On the anti-depressants, they are NOT AN INSTANT FIX to happy. Give them a month to see if you are feeling better, calmer, sleeping better, more energy. If not, ask for a review with your prescriber. Whatever you do, unless you have a true allergic response, hives or shortness of breath, (in that case call 911 or going to an ER depending on how bad the response is) do not quit taking your medications without talking to your doctor about it. Antidepressants are not like anti anxiety drugs and dont’ work “instantly” so give them time to work.
This whole process takes TIME and WORK so don’t expect anything to make it quick or easy….but medication and therapy CAN help us help ourselves. God bless (((hugs)))
The xspath did share with me that he’d been sexually molested as a child. I hate him so much right now that I don’t care that he was molested at all! I’ve been wondering if he is gay anyway!
There are lots of a users in the world I am learning. That counselor that I fired today had the nerve to call me to ask why. I didn’t answer the phone. Obviously he KNOWS what he did wrong in our session yesterday. I hate all of this stuff. I am not mentally ill or some kind of weirdo! I am a human being who just happens to be in a lot of anguish and pain right now. I am sticking to my gut. I am not putting up with crap from ANYBODY ANYMORE!!
Revelation,
I’m sorry the therapist called. In my view that is not ethical of him. It should be enough that you did not want to see him any more. Period.

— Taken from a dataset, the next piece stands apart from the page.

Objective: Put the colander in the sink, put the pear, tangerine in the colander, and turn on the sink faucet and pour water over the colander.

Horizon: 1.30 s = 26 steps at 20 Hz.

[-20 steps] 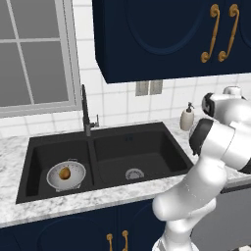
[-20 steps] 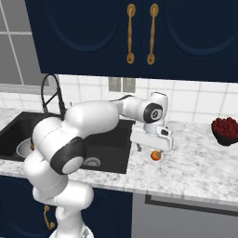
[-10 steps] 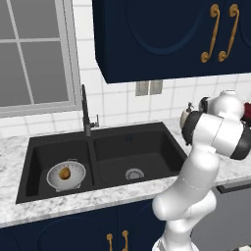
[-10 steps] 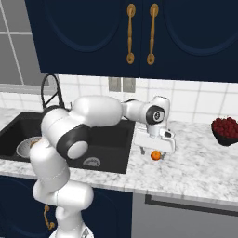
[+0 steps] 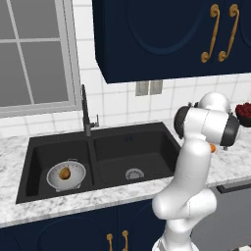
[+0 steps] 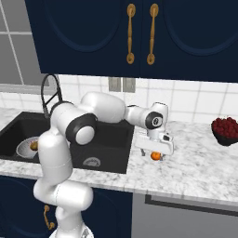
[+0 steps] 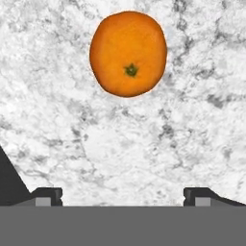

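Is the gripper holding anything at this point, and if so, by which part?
Nothing is held. The gripper is open above the counter, and the tangerine lies on the marble ahead of the fingers, untouched.

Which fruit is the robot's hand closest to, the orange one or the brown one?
The bright orange tangerine, on the counter right under the open gripper. The yellow-brown pear sits far off in the colander in the sink.

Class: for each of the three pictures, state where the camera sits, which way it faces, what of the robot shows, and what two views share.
Left base view: behind-left, facing the sink and colander; the arm rises at right.
Right base view: behind-right, facing the counter; the arm reaches to the open gripper over the tangerine.
Hand view: on the hand, looking down at the tangerine; fingertips show below.
Shared: both base views show the sink, faucet and colander holding the pear.
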### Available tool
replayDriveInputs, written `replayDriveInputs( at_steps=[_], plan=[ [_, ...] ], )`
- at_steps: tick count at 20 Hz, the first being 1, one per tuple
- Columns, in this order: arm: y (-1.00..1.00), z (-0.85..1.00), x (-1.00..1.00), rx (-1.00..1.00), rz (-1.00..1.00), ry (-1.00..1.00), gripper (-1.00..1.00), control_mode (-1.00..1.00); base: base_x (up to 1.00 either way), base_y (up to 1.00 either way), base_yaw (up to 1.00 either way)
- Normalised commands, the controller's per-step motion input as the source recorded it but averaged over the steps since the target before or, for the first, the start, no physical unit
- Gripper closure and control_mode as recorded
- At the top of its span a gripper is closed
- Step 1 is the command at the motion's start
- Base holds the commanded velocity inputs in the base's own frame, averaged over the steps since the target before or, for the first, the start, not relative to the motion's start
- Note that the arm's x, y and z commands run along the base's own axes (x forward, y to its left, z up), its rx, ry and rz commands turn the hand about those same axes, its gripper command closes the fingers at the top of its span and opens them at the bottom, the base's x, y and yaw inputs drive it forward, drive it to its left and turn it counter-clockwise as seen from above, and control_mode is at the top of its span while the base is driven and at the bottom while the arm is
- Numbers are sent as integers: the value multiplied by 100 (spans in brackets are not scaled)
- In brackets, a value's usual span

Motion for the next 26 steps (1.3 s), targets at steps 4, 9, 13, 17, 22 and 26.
replayDriveInputs(
  at_steps=[4,9,13,17,22,26],
  plan=[
    [-12,-14,27,3,0,-5,-100,-100,0,0,0],
    [-9,-20,37,1,0,-11,-100,-100,0,0,0],
    [0,-25,33,0,0,-11,-100,-100,0,0,0],
    [-2,-20,27,0,0,-8,-100,-100,0,0,0],
    [-7,-10,11,0,0,-2,-100,-100,0,0,0],
    [-3,-2,0,0,0,0,-100,-100,0,0,0]
  ],
)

I AM glad you stood up to him, and he KNOWS from what you said at the session what was wrong. He is just trying to explain it away. Good for you for not answering the telephone. If he calls again and you do answer, just hang up when you hear his voice. You are never obligated to speak with someone who calls your phone for any reason. It is unfortunate that too many people in the medical and psychology professions are so arrogant. Some even bordering on the psychopathic end.
Your intuition (gut feelings) are functioning well, keep on listing to your P-dar! TOWANDA!!!! again!
Revelation
Firstly LOL re his abuse!
Secondly, apparently spaths don’t really have a sexuality as such, they will put it anywhere it can find a home, be it in a man or a woman or a farm animal. If it stops moving long enough, it’s ripe for the picking!
Hello All,
I am having flashbacks like crazy. I can often recall the xpspath saying stuff like he admires who I am, the kind of person I am and today I am having an “ah hah” moment! He KNOWS WHO and WHAT HE IS!!!!! OH MY DEAR SWEET GOD!!! He gets away with it by outwardly being real calm and cool and collected. But HE DOES KNOW!! He is gonna pay. One fine day, he is gonna pay!